### **Evaluation of Mistral Instruct using HuggingFace**

In this notebook, we explore the evaluation of the Mistral Instruct model using HuggingFace and BeyondLLM. Evaluation is essential for understanding how well a model performs on various tasks and its ability to generate relevant responses.

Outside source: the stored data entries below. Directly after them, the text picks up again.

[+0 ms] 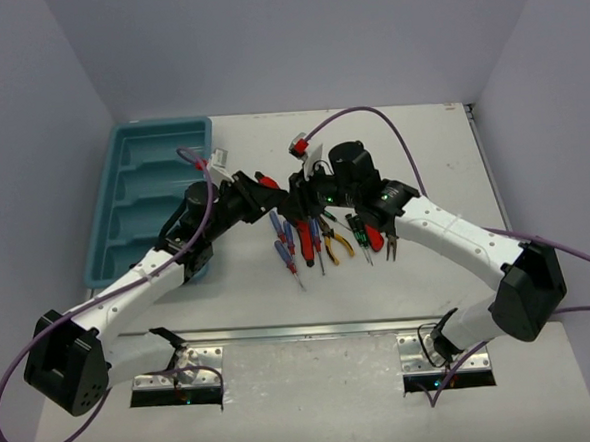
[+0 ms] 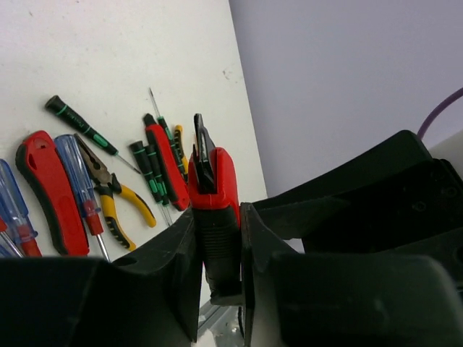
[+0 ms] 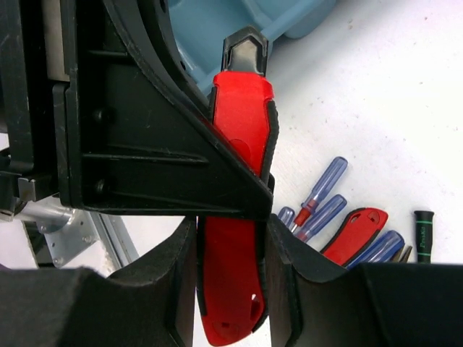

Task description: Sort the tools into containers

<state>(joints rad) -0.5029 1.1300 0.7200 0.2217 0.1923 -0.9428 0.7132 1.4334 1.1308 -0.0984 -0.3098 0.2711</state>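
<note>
Now the left gripper (image 2: pixel 217 217) is squeezed tight on a red tool (image 2: pixel 217 181). The tool runs the same way as the fingers (image 2: pixel 173 267), and its black tip (image 2: pixel 201 144) points out, away from the wrist. The right gripper (image 3: pixel 233 238) is squeezed on a red tool too, with the black tip toward the tray. The two grippers are nose to nose, so it may be one tool held by both; I cannot tell. Below them the other tools (image 1: pixel 311 242) lie in a heap on the table (image 1: pixel 431 153). The teal tray (image 1: pixel 159 123) sits off to the left, and the left arm is nearer to it. Its four slots run left to right, so I think the tool must lie that way to go in.
</note>
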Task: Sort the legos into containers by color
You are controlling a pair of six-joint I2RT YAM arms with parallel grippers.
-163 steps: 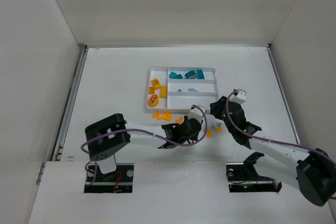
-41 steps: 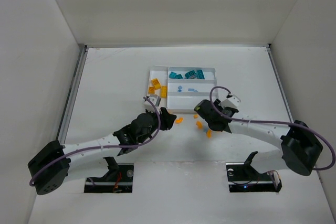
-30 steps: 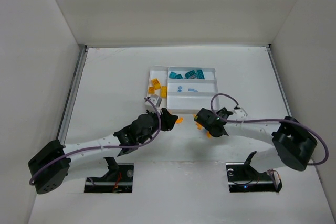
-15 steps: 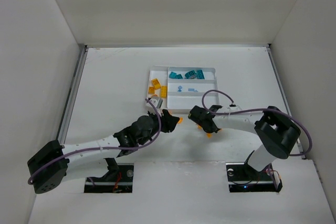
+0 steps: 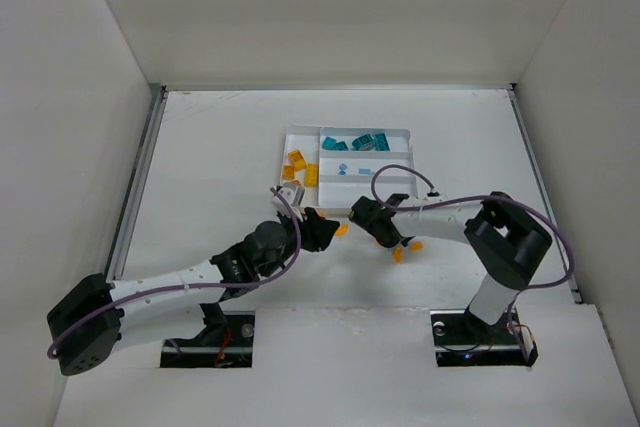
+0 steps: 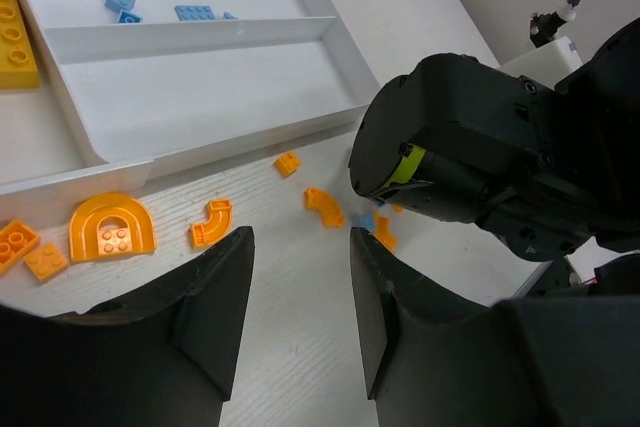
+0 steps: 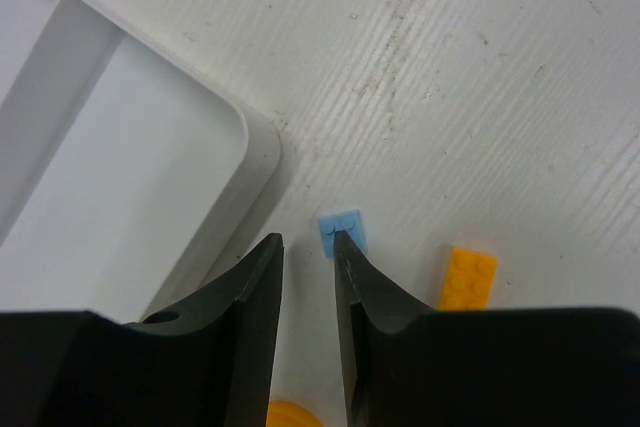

- **Objective:** Assess the Mistral Instruct model's performance using context relevancy, answer relevancy, and groundedness metrics.
- **Setup:**
  - Configure the retrieval pipeline for data processing.
  - Use HuggingFace and BeyondLLM for model integration.
- **Steps:**
  - Load and preprocess data.
  - Initialize the Mistral Instruct model and retrieval system.
  - Generate responses to sample queries.
  - Evaluate the responses using defined metrics.
- **Outcome:** Gain insights into the model’s effectiveness and areas for improvement in understanding and generating responses based on the given data.


## Setup and Installation

First, let's install the necessary packages:

In [None]:
!pip install beyondllm==0.2.2
!pip install huggingface_hub==0.20.1
!pip install llama-index-embeddings-fastembed==0.1.3

Now, let's import the required libraries and set up our environment:

In [None]:
from beyondllm.source import fit
from beyondllm.embeddings import FastEmbedEmbeddings
from beyondllm.retrieve import auto_retriever
from beyondllm.llms import HuggingFaceHubModel
from beyondllm.generator import Generate
import os
from getpass import getpass

# Set up HuggingFace API token
os.environ['HUGGINGFACE_ACCESS_TOKEN'] = getpass("Enter your HF API token:")

[nltk_data] Downloading package punkt_tab to
[nltk_data]     /usr/local/lib/python3.10/dist-
[nltk_data]     packages/llama_index/core/_static/nltk_cache...
[nltk_data]   Unzipping tokenizers/punkt_tab.zip.


Enter your HF API token:··········


## Data Loading and Model Configuration

Let's load our data and configure the embedding model:

In [None]:
# Load the PDF data
data = fit("/content/Shivaya Resume.pdf", dtype="pdf")

# Initialize the embedding model
embed_model = FastEmbedEmbeddings()

# Set up the retriever
retriever = auto_retriever(data=data, embed_model=embed_model, type="normal", top_k=3)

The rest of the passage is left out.